▸ **Brief**:
Line by line, transcribe the listing below exactly.
☆ ☆ ☆ ☆
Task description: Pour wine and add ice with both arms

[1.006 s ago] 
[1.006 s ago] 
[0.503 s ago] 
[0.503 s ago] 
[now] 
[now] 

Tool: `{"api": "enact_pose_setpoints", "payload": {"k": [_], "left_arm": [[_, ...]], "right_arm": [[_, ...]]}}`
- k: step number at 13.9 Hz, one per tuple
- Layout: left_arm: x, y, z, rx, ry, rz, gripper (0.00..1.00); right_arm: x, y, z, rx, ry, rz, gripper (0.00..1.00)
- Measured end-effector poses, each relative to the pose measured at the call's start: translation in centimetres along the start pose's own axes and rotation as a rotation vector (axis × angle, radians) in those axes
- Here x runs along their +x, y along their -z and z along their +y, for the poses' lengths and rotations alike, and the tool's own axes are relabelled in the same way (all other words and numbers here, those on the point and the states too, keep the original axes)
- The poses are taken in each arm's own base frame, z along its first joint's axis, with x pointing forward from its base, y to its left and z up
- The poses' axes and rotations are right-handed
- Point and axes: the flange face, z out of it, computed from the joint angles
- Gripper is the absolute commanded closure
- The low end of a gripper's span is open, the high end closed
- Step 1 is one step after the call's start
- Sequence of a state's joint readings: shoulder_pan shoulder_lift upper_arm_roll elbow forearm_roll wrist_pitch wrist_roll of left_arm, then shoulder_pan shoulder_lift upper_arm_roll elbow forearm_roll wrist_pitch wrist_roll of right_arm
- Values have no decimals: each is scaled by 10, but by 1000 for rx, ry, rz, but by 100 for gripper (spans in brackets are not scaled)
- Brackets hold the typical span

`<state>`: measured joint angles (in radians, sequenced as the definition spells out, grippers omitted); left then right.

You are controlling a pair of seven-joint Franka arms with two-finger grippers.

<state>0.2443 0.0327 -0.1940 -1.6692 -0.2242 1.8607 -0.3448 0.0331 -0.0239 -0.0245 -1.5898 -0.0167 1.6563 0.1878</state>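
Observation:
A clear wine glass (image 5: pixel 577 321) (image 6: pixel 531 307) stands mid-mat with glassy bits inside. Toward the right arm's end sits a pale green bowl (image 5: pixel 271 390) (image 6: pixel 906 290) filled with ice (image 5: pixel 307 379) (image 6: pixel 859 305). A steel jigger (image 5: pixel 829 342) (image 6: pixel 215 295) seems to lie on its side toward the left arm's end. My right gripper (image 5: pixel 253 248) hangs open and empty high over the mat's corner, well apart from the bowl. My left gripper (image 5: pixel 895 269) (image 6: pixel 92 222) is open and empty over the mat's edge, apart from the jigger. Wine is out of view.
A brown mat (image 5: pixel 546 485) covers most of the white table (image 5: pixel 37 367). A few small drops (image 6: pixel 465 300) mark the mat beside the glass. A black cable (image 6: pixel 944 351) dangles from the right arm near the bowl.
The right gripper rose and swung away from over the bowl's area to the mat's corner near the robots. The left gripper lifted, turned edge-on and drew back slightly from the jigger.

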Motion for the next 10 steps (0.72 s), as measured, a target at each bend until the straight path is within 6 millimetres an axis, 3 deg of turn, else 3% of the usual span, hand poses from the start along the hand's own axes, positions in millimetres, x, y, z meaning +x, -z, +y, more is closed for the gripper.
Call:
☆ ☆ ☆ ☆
▸ **Your solution**:
Task description: Pour wine and add ice with both arms

[1.006 s ago] 
[1.006 s ago] 
[0.503 s ago] 
[0.503 s ago] 
[now] 
[now] 

Tool: `{"api": "enact_pose_setpoints", "payload": {"k": [_], "left_arm": [[_, ...]], "right_arm": [[_, ...]]}}`
- k: step number at 13.9 Hz, one per tuple
- Layout: left_arm: x, y, z, rx, ry, rz, gripper (0.00..1.00); right_arm: x, y, z, rx, ry, rz, gripper (0.00..1.00)
- Measured end-effector poses, each relative to the pose measured at the call's start: translation in centimetres along the start pose's own axes and rotation as a rotation vector (axis × angle, radians) in those axes
- Here x runs along their +x, y along their -z and z along their +y, for the poses' lengths and rotations alike, and the tool's own axes are relabelled in the same way (all other words and numbers here, those on the point and the states too, keep the original axes)
- The poses are taken in each arm's own base frame, z along its first joint's axis, with x pointing forward from its base, y to its left and z up
- The poses' axes and rotations are right-handed
- Point and axes: the flange face, z out of it, computed from the joint angles
- Gripper is the absolute commanded closure
- The low end of a gripper's span is open, the high end closed
- Step 1 is one step after the call's start
- Sequence of a state's joint readings: shoulder_pan shoulder_lift upper_arm_roll elbow forearm_roll wrist_pitch wrist_roll of left_arm, then shoulder_pan shoulder_lift upper_arm_roll elbow forearm_roll wrist_pitch wrist_roll of right_arm
- Values have no decimals: each is scaled by 10, but by 1000 for rx, ry, rz, but by 100 for gripper (spans in brackets are not scaled)
- Brackets hold the typical span

`<state>`: measured joint angles (in radians, sequenced as the definition spells out, grippers omitted); left then right.

You are controlling a pair of seven-joint Franka arms with two-finger grippers.

<state>0.2443 0.0327 -0.1940 -1.6692 -0.2242 1.8607 -0.3448 0.0331 -0.0239 -0.0245 -1.5898 -0.0167 1.6563 0.1878</state>
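Observation:
A clear wine glass (image 5: pixel 577 321) (image 6: pixel 531 307) stands mid-mat with glassy bits inside. Toward the right arm's end sits a pale green bowl (image 5: pixel 271 390) (image 6: pixel 906 290) filled with ice (image 5: pixel 307 379) (image 6: pixel 859 305). A steel jigger (image 5: pixel 829 342) (image 6: pixel 215 295) seems to lie on its side toward the left arm's end. My right gripper (image 5: pixel 253 248) hangs open and empty high over the mat's corner, well apart from the bowl. My left gripper (image 5: pixel 895 269) (image 6: pixel 92 222) is open and empty over the mat's edge, apart from the jigger. Wine is out of view.
A brown mat (image 5: pixel 546 485) covers most of the white table (image 5: pixel 37 367). A few small drops (image 6: pixel 465 300) mark the mat beside the glass. A black cable (image 6: pixel 944 351) dangles from the right arm near the bowl.
The right gripper rose and swung away from over the bowl's area to the mat's corner near the robots. The left gripper lifted, turned edge-on and drew back slightly from the jigger.
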
Motion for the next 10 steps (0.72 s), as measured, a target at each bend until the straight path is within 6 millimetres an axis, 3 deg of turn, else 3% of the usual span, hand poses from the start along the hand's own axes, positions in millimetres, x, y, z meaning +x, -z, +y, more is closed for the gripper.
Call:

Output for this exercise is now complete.